*** Information shown ***

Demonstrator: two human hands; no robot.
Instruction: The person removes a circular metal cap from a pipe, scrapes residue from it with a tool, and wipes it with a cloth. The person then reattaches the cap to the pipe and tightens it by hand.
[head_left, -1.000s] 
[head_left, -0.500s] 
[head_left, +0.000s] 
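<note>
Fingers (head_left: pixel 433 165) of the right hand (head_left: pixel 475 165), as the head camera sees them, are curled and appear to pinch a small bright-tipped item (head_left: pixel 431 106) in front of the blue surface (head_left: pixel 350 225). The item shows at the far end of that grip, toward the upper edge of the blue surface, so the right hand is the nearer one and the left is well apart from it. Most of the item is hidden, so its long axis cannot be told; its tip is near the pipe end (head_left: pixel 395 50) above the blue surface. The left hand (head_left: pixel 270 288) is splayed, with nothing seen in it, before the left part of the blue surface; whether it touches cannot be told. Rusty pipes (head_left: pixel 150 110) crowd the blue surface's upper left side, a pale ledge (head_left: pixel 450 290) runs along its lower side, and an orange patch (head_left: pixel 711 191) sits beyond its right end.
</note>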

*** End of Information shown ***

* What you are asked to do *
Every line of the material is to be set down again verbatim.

* Task result *
Demonstrator: two human hands; no robot.
Instruction: The person removes a circular metal cap from a pipe, scrapes residue from it with a tool, and wipes it with a cloth. The person then reattaches the cap to the pipe and tightens it by hand.
[head_left, -1.000s] 
[head_left, -0.500s] 
[head_left, +0.000s] 
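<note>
Fingers (head_left: pixel 433 165) of the right hand (head_left: pixel 475 165), as the head camera sees them, are curled and appear to pinch a small bright-tipped item (head_left: pixel 431 106) in front of the blue surface (head_left: pixel 350 225). The item shows at the far end of that grip, toward the upper edge of the blue surface, so the right hand is the nearer one and the left is well apart from it. Most of the item is hidden, so its long axis cannot be told; its tip is near the pipe end (head_left: pixel 395 50) above the blue surface. The left hand (head_left: pixel 270 288) is splayed, with nothing seen in it, before the left part of the blue surface; whether it touches cannot be told. Rusty pipes (head_left: pixel 150 110) crowd the blue surface's upper left side, a pale ledge (head_left: pixel 450 290) runs along its lower side, and an orange patch (head_left: pixel 711 191) sits beyond its right end.
</note>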

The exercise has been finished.